- EXERCISE BRIEF -
State, as a single number, how many lines in the data below contain "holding".

+ + + +

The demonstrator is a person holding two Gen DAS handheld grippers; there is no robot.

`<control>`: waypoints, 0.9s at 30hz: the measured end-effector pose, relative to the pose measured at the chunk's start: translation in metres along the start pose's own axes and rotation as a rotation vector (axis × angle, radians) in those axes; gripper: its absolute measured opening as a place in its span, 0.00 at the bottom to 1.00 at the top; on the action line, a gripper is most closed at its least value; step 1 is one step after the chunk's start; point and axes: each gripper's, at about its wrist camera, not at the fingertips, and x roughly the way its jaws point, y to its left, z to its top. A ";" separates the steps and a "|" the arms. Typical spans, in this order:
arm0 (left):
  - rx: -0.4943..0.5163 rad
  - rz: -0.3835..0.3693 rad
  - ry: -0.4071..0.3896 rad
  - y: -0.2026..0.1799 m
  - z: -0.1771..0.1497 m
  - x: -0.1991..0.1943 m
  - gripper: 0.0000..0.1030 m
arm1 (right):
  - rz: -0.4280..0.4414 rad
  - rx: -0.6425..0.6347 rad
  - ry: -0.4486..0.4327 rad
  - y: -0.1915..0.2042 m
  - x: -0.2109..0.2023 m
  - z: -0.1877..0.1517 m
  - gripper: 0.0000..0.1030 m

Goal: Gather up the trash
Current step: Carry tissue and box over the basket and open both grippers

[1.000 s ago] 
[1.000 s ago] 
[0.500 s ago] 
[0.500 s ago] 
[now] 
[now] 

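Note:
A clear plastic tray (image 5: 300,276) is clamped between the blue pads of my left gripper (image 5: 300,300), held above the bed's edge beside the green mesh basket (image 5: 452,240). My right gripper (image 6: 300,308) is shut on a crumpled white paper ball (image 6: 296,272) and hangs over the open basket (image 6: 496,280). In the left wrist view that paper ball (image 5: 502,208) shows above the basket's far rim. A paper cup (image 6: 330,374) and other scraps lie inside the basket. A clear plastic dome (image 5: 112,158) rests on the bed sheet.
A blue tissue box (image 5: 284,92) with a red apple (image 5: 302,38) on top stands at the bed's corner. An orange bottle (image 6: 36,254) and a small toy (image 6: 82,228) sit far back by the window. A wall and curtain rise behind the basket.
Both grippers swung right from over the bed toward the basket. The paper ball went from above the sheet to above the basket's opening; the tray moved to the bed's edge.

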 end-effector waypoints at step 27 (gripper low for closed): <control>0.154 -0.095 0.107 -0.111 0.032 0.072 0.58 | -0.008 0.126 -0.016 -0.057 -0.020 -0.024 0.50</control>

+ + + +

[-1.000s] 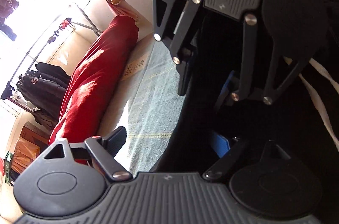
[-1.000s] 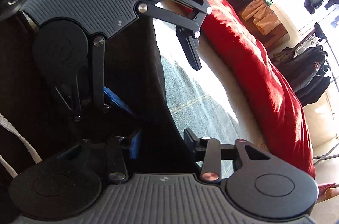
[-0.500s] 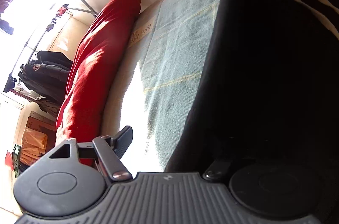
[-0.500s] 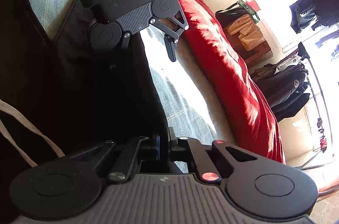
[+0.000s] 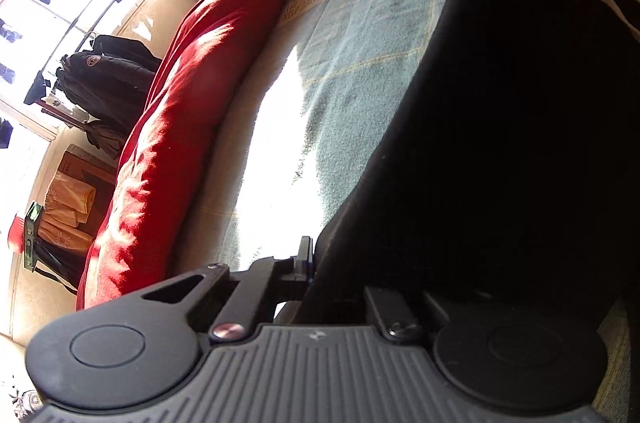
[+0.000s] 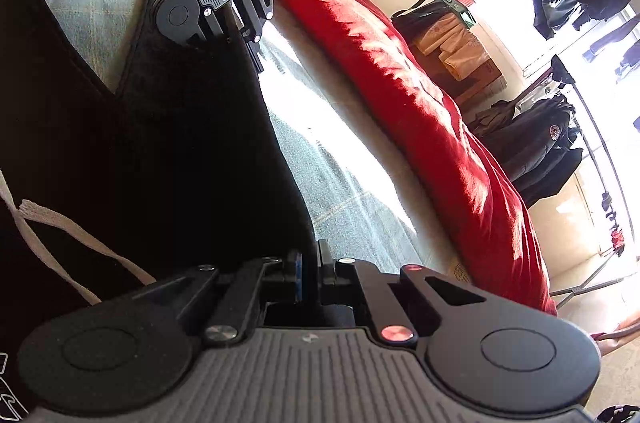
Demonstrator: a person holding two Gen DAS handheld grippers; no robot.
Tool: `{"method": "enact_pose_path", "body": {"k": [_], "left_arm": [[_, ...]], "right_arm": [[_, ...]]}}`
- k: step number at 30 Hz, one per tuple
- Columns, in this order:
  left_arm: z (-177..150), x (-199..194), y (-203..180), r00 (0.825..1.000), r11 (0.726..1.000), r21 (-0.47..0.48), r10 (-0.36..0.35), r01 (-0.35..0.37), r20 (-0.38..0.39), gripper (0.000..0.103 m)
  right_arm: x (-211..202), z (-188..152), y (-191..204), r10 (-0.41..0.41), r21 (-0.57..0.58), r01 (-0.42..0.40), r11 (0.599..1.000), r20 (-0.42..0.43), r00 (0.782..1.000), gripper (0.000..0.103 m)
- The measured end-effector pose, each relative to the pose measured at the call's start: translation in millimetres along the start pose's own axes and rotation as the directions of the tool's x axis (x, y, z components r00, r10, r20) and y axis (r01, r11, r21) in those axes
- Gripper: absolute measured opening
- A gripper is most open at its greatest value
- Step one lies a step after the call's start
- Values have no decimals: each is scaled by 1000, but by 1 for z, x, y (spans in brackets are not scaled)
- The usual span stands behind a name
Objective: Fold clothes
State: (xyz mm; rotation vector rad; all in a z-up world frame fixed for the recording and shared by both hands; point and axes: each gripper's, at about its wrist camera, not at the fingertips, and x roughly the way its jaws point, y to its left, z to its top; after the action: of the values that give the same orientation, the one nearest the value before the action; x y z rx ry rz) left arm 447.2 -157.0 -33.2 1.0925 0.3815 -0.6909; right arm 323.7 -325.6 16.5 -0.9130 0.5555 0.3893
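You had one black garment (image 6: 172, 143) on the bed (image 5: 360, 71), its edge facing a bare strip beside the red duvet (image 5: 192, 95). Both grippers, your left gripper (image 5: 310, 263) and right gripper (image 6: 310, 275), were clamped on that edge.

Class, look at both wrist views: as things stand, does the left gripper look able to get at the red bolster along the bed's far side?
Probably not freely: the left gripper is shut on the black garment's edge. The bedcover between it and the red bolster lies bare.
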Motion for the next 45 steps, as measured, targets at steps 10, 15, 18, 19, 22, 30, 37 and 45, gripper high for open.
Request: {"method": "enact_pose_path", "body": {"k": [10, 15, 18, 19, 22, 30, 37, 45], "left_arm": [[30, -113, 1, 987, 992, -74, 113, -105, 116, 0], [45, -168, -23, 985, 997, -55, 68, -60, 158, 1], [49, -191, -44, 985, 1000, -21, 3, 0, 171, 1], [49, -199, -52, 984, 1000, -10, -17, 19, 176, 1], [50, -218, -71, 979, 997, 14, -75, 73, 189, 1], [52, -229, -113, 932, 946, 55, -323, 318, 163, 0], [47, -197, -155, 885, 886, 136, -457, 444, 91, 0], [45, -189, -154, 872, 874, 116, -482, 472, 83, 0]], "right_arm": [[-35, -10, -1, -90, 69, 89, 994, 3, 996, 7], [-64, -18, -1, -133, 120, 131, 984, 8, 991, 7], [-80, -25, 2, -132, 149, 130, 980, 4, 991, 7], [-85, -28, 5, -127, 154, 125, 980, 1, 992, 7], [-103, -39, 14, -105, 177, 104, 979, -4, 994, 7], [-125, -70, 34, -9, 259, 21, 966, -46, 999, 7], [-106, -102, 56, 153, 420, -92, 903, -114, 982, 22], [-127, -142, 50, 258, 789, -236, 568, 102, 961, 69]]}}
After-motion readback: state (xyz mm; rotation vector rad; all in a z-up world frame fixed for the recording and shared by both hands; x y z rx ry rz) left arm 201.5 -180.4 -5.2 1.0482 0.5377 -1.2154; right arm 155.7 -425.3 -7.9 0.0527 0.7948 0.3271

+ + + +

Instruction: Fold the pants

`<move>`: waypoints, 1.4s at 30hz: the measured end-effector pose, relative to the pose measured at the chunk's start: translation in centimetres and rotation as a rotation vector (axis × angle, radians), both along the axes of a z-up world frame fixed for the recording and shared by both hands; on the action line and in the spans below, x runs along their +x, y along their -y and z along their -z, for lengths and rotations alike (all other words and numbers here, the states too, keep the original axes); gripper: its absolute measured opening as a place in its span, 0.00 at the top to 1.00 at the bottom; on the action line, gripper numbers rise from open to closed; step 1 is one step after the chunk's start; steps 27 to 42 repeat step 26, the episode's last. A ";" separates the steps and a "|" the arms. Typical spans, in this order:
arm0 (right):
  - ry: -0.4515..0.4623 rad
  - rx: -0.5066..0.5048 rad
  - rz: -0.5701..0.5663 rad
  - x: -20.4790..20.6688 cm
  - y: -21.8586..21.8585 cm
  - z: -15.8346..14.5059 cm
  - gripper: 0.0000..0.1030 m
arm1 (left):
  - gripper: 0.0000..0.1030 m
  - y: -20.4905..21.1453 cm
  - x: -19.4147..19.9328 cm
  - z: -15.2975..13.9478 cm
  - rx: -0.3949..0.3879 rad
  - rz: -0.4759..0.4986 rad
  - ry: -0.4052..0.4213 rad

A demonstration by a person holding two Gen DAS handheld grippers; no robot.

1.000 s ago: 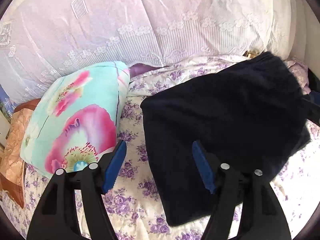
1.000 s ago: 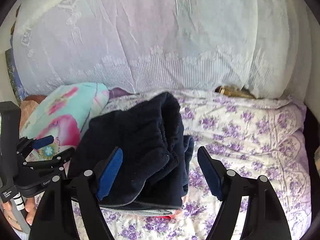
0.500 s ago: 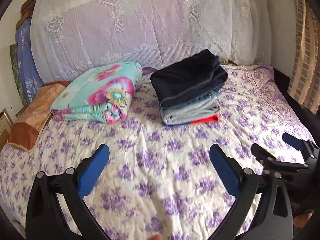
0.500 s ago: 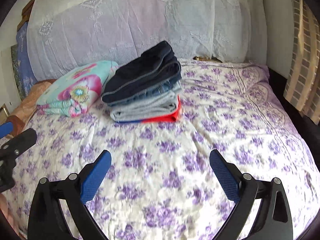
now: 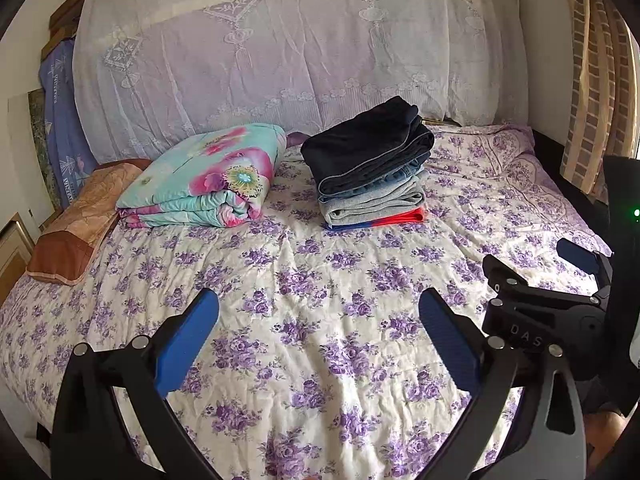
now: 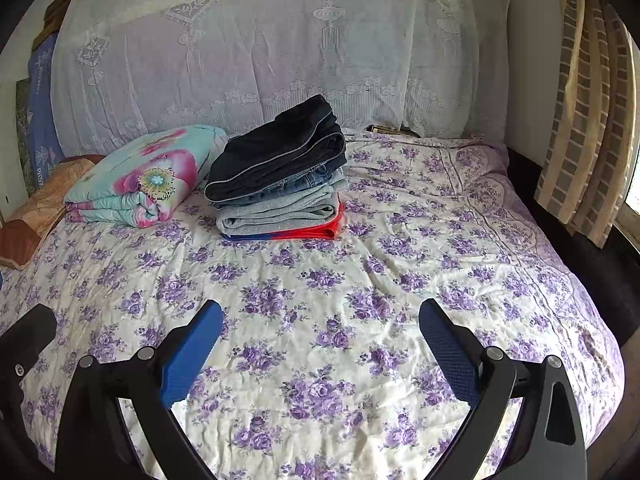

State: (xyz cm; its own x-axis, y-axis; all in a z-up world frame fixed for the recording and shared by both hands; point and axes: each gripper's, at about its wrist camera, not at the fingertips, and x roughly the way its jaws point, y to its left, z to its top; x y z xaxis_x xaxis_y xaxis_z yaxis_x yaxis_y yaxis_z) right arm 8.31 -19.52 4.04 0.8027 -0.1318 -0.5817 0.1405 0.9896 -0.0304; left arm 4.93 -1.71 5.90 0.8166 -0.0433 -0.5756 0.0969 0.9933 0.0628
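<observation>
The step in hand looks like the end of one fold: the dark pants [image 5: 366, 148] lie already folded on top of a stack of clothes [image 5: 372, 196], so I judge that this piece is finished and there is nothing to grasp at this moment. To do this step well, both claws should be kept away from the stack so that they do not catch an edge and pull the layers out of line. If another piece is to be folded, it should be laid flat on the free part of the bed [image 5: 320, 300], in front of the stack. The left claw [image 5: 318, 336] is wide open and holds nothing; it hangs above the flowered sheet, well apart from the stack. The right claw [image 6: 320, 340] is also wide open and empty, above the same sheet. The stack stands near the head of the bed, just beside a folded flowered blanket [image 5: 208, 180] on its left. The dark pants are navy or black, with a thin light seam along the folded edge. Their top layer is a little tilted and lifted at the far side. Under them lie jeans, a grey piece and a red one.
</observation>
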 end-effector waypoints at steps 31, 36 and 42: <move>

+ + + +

- ANSWER FOR THE TASK -
3